Give back exactly the stretch of data below from the line holding "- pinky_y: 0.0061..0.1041" through the line holding "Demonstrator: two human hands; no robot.", both ends included, and leave the remaining lines out.
▼▼▼
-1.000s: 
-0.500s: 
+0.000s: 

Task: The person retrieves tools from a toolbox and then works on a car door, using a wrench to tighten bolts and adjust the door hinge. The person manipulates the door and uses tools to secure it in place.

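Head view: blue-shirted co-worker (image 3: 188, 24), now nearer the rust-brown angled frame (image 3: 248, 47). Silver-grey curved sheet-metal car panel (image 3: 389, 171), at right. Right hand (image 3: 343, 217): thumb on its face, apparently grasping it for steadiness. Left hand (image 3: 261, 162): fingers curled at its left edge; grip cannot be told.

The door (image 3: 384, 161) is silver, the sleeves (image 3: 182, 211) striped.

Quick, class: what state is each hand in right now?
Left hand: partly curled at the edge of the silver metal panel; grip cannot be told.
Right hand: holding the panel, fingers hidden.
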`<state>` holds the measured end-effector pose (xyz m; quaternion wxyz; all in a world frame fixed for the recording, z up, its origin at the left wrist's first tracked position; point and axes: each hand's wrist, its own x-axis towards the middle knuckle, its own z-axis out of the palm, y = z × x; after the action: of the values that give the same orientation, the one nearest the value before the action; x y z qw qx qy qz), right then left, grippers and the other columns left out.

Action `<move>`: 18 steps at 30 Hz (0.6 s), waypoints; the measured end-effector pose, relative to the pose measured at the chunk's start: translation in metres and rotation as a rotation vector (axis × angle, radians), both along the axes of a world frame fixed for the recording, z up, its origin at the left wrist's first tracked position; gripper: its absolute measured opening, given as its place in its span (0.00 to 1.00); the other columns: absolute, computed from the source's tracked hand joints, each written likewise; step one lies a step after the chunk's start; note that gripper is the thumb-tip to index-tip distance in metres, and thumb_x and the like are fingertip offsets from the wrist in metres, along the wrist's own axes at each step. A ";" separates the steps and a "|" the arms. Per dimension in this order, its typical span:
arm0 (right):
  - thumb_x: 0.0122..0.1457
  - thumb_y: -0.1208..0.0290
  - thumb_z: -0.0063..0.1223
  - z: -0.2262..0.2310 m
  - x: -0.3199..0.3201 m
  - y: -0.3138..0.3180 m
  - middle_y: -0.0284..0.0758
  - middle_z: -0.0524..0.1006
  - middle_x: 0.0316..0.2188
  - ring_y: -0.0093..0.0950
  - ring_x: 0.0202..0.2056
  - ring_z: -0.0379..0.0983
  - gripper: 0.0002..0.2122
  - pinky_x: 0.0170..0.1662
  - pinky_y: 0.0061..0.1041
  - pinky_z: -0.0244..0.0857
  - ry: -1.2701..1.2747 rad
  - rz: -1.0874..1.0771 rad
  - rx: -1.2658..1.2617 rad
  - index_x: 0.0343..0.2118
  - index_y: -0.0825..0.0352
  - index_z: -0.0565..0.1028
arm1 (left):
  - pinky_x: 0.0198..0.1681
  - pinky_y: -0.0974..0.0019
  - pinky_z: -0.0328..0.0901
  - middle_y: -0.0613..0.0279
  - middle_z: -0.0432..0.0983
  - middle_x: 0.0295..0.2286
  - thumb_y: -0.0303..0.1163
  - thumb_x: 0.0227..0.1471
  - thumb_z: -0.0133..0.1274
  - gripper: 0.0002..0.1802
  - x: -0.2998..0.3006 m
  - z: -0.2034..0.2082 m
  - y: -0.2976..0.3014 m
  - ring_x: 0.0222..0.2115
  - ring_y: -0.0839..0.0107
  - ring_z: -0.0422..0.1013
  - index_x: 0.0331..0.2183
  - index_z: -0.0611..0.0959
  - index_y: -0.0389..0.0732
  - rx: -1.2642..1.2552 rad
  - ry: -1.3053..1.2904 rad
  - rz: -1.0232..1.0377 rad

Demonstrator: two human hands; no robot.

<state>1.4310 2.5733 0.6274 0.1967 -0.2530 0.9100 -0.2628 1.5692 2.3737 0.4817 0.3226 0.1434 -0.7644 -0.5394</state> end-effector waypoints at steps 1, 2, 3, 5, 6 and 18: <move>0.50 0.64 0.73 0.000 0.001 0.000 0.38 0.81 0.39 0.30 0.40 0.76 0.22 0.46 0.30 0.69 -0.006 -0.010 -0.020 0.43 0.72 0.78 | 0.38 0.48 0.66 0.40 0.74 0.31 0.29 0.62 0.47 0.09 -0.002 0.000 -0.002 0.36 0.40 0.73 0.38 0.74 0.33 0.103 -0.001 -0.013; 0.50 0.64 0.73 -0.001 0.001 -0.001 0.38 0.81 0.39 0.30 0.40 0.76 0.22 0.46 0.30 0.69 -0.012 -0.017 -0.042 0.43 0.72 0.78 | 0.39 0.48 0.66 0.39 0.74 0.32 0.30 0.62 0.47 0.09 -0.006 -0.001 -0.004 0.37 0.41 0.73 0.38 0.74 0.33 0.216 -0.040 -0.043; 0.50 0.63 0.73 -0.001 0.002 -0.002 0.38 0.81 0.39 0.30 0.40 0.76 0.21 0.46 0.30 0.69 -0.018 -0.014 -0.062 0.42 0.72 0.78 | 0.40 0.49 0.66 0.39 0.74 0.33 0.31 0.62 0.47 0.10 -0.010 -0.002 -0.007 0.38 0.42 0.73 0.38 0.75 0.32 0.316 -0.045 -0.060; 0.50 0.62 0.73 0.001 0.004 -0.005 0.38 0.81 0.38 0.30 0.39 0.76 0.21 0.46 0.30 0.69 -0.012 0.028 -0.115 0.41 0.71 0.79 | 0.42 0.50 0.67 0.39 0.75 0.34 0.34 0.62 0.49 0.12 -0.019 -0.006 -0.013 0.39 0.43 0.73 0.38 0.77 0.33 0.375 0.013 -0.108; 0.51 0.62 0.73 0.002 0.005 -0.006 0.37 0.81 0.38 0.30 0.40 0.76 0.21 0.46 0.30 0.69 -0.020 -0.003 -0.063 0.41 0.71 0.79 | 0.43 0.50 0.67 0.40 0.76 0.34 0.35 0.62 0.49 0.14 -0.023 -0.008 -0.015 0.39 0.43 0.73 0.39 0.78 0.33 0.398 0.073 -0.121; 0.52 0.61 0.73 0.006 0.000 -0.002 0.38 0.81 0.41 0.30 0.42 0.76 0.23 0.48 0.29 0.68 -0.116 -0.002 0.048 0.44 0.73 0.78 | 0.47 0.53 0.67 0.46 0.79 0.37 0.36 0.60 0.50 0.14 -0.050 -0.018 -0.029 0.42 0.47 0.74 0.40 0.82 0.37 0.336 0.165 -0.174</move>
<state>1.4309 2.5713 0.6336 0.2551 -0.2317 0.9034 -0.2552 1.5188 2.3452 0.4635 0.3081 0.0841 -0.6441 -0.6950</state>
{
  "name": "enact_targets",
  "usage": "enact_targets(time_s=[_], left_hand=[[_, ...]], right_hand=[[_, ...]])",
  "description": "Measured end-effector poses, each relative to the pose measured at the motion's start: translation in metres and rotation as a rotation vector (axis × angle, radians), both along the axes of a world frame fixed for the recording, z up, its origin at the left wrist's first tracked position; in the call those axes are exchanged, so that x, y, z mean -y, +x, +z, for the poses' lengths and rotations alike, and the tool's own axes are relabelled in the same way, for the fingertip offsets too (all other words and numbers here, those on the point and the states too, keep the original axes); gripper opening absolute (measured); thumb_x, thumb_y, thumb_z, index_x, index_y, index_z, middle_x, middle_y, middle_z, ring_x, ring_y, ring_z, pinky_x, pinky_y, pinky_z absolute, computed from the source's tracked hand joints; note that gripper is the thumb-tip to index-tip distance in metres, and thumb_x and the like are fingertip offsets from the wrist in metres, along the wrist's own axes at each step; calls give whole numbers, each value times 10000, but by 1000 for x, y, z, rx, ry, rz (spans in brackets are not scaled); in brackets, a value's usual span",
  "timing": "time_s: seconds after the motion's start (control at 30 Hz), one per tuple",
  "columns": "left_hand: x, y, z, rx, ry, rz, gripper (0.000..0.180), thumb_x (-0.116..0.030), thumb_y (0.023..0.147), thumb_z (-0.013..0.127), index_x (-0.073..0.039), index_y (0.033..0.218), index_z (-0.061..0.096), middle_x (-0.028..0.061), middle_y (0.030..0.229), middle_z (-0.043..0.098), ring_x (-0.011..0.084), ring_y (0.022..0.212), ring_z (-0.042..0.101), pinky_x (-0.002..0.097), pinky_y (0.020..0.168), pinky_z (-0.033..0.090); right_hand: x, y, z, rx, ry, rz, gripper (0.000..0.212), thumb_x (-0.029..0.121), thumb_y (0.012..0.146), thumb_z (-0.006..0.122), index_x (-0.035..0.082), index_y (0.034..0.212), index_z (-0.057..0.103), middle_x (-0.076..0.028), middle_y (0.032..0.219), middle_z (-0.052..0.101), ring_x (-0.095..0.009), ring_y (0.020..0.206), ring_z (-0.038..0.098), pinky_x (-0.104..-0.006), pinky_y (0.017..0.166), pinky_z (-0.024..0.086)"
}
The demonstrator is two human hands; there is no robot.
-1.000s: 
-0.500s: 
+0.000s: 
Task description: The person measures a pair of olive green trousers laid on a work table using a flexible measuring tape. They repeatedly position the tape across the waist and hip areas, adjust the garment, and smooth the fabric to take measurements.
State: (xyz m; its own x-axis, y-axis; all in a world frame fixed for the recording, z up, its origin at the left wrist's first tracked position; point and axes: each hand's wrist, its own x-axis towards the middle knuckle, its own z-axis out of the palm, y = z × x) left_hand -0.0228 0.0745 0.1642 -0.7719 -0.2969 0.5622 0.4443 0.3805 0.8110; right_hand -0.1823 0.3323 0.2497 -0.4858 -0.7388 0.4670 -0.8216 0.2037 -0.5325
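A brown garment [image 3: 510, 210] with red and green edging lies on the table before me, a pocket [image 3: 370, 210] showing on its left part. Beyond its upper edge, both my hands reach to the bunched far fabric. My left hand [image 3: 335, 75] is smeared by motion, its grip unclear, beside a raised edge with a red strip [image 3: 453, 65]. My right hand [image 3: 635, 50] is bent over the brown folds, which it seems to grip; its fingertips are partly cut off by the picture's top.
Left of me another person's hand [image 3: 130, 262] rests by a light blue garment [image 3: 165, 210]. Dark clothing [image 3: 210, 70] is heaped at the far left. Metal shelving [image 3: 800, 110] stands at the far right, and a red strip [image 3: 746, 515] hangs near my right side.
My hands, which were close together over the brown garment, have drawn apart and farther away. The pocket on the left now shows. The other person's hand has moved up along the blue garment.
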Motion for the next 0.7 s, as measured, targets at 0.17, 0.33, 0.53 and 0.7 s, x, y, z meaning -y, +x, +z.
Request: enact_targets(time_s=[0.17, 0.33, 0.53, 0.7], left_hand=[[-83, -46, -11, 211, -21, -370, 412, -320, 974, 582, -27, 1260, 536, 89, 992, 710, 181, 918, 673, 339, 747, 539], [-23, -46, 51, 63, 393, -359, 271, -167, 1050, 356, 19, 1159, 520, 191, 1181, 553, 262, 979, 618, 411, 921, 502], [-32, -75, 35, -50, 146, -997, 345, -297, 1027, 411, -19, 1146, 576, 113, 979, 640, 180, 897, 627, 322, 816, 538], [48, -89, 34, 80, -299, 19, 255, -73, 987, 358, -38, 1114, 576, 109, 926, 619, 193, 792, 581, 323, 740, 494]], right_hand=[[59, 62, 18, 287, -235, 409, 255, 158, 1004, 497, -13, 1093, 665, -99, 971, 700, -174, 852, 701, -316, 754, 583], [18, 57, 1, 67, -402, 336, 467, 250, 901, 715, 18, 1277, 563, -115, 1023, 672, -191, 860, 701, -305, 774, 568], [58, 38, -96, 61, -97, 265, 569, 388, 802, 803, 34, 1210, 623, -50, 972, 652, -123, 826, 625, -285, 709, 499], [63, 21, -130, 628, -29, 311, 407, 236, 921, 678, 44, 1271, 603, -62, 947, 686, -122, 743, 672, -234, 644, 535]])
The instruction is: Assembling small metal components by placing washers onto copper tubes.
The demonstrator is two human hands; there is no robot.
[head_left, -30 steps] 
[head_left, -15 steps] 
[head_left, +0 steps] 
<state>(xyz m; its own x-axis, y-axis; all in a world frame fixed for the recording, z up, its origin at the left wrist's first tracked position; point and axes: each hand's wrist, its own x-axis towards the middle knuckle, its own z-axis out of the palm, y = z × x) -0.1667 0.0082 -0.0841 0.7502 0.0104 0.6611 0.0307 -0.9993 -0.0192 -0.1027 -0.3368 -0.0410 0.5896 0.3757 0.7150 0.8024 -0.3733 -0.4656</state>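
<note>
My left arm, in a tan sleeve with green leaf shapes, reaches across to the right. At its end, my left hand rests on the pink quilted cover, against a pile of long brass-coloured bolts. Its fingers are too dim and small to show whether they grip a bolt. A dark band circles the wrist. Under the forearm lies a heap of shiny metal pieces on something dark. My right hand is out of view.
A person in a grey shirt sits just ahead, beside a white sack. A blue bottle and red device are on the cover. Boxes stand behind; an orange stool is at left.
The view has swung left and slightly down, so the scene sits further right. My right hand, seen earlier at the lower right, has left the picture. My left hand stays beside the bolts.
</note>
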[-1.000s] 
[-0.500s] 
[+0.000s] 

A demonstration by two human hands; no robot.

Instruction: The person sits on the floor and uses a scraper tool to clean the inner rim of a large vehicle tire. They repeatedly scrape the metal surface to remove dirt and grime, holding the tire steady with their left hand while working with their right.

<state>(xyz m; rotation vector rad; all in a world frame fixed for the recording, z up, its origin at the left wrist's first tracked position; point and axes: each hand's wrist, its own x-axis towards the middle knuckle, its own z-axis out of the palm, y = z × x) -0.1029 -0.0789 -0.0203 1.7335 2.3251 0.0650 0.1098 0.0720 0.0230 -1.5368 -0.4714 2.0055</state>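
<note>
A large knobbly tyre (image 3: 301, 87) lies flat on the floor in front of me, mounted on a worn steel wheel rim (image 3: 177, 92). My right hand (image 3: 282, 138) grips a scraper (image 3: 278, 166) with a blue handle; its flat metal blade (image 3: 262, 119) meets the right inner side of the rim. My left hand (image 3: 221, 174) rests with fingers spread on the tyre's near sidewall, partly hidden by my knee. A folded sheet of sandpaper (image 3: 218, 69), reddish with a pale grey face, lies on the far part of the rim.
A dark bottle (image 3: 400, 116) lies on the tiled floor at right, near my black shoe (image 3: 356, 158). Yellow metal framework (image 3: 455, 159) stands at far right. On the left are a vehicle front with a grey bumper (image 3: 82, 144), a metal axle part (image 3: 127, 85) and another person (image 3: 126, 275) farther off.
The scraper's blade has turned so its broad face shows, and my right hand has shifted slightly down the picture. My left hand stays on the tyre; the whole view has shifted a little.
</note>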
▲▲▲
▶ [Answer section]
  - pinky_y: 0.0061..0.1041
  - pinky_z: -0.0244..0.0857
  - ry: -1.2701..1.2747 rad
  - rz: -1.0874..1.0771 rad
  - rx: -1.2658..1.2617 rad
  - index_x: 0.0343..0.2118
  - index_y: -0.0825..0.0352
  - index_z: -0.0565..0.1028
arm1 (left):
  - pinky_x: 0.0198..0.1681
  - pinky_y: -0.0974..0.0019
  - pinky_z: -0.0328..0.0901
  - middle_y: -0.0613..0.0279
  - middle_z: -0.0432..0.0983
  - middle_x: 0.0295..0.2286
  - thumb_y: -0.0303..0.1163
  - thumb_x: 0.0227..0.1471
  - thumb_z: -0.0133..0.1274
  - gripper: 0.0002..0.1802
  - x: -0.2998..0.3006 m
  - z: -0.2034..0.2082 m
  - y: -0.2976..0.3014 m
  - ring_x: 0.0222..0.2115
  - ring_y: -0.0839..0.0107
  - ring_z: -0.0422..0.1013
  - index_x: 0.0331..0.2183
  - index_z: -0.0611..0.0959
  - index_y: -0.0389..0.0732
  - rx: -1.2642..1.2552 rad
  - ry: -1.3053..1.2904 rad
  - rz: -1.0232..1.0377 rad

Demonstrator: two human hands; no robot.

This is the complete output.